Bear with me here, we're going philosophical. This has been on my mind a lot lately: Why in the world do we tell stories? Why in the heck do we write?
And then the other day it hit me: Telling stories isn't what we do in our spare hours, something just to pass the time. Telling stories is what we do period. Stories are how we make sense of life.
Our entire worldview and memories are created out of our stories. Two people can witness the same event, process and interpret it completely differently and reach completely different conclusions about what just happened. And that's before the fluid and corrosive effects of memory take hold. The reality of the actual event, even if it was recorded on film, blurs into the past.
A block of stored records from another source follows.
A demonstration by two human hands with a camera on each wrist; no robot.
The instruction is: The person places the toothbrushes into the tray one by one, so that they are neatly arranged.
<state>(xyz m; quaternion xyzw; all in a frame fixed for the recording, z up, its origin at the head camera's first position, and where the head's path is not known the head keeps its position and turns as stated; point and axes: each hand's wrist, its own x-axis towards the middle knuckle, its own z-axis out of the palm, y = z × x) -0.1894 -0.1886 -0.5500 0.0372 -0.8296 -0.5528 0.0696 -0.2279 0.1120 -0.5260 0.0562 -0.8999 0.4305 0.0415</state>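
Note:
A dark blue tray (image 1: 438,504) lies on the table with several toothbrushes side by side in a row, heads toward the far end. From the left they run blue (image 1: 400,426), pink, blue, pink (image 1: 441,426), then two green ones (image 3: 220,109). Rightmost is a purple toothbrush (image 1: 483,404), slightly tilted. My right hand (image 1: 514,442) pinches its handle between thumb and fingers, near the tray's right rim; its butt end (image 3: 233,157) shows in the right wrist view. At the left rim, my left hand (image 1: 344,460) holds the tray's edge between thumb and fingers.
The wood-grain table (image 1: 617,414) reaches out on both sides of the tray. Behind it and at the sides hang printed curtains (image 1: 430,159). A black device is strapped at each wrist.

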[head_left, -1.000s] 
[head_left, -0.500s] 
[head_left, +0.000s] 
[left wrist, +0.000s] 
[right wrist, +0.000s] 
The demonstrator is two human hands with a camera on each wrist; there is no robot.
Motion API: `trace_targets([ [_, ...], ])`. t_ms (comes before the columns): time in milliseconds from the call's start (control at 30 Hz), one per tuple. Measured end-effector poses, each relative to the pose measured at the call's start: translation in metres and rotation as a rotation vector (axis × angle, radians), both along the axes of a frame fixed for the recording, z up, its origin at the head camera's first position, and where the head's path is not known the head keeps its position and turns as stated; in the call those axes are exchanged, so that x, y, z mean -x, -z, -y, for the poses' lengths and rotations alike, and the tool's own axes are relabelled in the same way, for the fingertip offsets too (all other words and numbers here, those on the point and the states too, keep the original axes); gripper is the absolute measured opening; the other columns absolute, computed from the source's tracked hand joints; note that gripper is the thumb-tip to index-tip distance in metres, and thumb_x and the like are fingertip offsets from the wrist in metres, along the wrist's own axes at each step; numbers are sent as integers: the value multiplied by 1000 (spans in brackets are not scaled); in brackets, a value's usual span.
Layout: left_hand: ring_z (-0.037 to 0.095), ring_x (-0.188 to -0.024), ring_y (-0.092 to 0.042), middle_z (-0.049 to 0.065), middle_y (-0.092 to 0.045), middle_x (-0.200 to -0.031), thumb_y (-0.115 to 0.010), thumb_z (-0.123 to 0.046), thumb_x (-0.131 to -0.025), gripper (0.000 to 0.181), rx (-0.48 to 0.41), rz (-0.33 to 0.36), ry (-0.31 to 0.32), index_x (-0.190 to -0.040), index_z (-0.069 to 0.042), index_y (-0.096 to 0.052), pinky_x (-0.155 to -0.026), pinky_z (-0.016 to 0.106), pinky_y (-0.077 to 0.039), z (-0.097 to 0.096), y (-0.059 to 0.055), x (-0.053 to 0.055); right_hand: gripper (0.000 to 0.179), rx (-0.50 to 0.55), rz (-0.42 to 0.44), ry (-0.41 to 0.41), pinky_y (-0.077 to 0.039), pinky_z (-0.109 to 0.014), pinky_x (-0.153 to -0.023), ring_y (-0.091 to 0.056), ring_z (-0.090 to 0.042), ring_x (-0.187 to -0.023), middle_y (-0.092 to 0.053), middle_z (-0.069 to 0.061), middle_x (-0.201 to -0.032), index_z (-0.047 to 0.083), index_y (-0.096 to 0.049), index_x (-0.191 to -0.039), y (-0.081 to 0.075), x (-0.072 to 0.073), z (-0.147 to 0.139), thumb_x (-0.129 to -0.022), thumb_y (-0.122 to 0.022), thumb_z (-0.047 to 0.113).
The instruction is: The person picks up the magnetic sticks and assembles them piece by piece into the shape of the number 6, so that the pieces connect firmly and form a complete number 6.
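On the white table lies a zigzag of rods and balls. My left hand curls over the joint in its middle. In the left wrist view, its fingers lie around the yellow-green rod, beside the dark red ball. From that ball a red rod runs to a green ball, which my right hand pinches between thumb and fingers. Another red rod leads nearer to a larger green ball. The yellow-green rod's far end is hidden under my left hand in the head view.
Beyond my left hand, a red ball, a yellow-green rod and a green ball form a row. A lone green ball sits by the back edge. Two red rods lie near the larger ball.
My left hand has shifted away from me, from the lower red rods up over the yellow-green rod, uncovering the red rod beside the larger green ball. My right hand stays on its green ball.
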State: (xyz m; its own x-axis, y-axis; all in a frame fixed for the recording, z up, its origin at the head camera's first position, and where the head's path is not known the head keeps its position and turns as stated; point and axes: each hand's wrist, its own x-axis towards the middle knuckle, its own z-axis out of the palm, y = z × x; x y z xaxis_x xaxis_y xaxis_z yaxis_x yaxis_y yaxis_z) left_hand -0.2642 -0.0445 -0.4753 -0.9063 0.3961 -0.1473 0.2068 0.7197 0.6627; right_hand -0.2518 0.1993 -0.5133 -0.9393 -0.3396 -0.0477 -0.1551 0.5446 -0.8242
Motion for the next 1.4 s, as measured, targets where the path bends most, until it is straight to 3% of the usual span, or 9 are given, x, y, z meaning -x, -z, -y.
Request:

In its place: Stories, our way of interpreting what we have seen, which is all we have to make sense of what passes before our eyes.
We are so adept at distilling our lives into stories that we forget how tenuous a connection they really have to reality, how much we highlight some events while brushing over others, how much our biases come into play, how we will weave together disparate events, even random occurrences, into some sort of cohesive shorthand that can't possibly capture the enormity of a life. Heck, our stories can't even fully capture the smallest of moments.
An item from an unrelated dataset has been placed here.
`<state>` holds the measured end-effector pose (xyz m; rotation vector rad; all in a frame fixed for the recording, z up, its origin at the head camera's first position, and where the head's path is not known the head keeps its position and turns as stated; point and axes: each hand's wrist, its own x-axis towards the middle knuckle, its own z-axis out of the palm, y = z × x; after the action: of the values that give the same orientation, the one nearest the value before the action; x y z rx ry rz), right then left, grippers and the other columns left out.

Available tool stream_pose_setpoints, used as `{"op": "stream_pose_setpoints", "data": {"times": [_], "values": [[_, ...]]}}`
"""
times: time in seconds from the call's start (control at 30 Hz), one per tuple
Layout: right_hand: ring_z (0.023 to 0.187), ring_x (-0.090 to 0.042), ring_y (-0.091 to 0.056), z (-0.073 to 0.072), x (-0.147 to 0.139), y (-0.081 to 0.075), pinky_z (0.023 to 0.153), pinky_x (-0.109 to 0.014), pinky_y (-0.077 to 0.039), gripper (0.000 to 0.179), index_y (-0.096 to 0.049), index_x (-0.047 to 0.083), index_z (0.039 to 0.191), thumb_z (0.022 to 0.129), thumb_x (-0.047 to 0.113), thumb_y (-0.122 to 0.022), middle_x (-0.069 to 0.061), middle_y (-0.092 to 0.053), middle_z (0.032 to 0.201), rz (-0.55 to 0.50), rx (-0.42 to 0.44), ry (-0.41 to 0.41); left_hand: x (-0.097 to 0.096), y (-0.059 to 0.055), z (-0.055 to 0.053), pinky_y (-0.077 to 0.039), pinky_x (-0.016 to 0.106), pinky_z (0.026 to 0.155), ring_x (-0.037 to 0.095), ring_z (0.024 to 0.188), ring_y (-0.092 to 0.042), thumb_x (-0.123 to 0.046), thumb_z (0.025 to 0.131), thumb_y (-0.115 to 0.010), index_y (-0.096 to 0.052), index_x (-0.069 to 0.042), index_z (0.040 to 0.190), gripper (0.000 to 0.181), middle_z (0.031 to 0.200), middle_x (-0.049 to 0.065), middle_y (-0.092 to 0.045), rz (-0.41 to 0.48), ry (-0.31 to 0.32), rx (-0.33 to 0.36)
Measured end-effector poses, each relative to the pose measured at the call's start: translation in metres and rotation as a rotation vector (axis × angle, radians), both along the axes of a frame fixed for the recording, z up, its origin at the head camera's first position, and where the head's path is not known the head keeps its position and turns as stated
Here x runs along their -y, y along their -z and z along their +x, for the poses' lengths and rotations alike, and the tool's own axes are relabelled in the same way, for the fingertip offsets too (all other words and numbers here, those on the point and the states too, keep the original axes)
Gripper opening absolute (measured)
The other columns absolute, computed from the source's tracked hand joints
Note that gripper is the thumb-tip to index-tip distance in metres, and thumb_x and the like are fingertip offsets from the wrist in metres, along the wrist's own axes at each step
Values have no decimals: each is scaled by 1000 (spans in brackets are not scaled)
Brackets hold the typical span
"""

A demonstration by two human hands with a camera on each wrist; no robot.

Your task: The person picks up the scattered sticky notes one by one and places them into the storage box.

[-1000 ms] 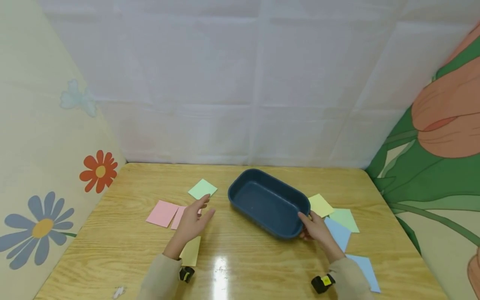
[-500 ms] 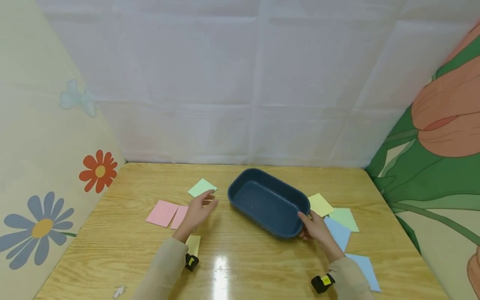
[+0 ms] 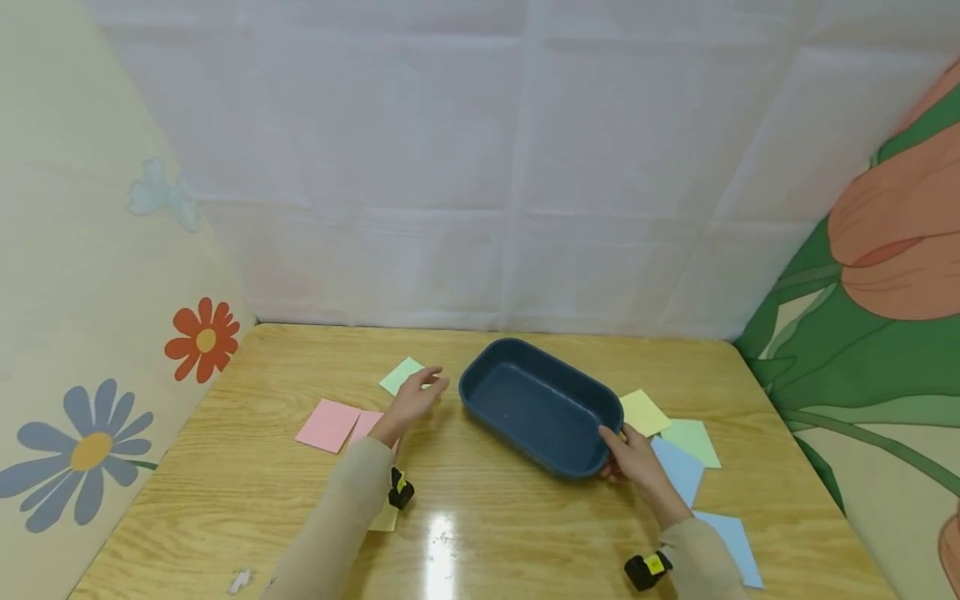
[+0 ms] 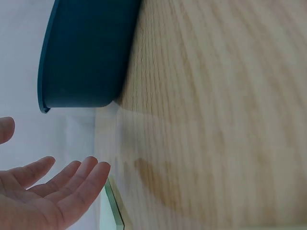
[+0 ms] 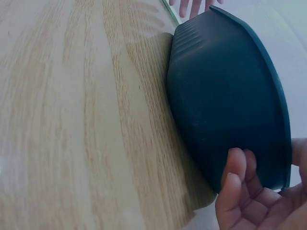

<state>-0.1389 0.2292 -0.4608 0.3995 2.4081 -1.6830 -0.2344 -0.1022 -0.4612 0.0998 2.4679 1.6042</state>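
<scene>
A dark blue rectangular basin [image 3: 540,408] with rounded corners sits at an angle on the table, nothing inside it. My right hand [image 3: 633,462] grips its right end, thumb over the rim and fingers on the outer wall, as the right wrist view shows on the basin [image 5: 225,96] with the hand [image 5: 261,201]. To the left of the basin, my left hand [image 3: 411,402] hovers with loosely extended fingers, apart from it. It partly covers a green paper square [image 3: 397,373]. In the left wrist view, the hand [image 4: 53,194] holds nothing.
Left lie pink squares [image 3: 327,425] and a yellow paper [image 3: 384,518], partly hidden by the arm. Right of the basin are a yellow square [image 3: 645,411], a green one [image 3: 693,442] and blue ones [image 3: 733,546]. A small white scrap [image 3: 240,581] lies near the front left.
My left hand has moved forward and right, over the green square and nearer the basin's left end. The right hand keeps its grip, and the basin stays put.
</scene>
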Motion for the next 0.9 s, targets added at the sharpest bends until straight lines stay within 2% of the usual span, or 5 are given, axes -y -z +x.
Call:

And when it comes down to it, all of our divisions of politics, history, religion, and partisanship come down to different beliefs in different stories. We go to war over different stories, we silently despair over different stories. When our friendships and relationships dissolve they do so because we can't reconcile our competing narratives.
Life is too complicated to hold in your head and relationships are too immense and multi-faceted to easily comprehend. So we write and tell stories to make sense of our relationships and existence.
Sometimes we catch a glimpse of the dark abyss of uncertainty beyond the comfort of our stories.
So when faced with that paralyzing taste of uncertainty we retreat back to our narratives and the comforting cohesiveness of our fictions. Even if our stories are, inevitably, imperfect and incomplete!!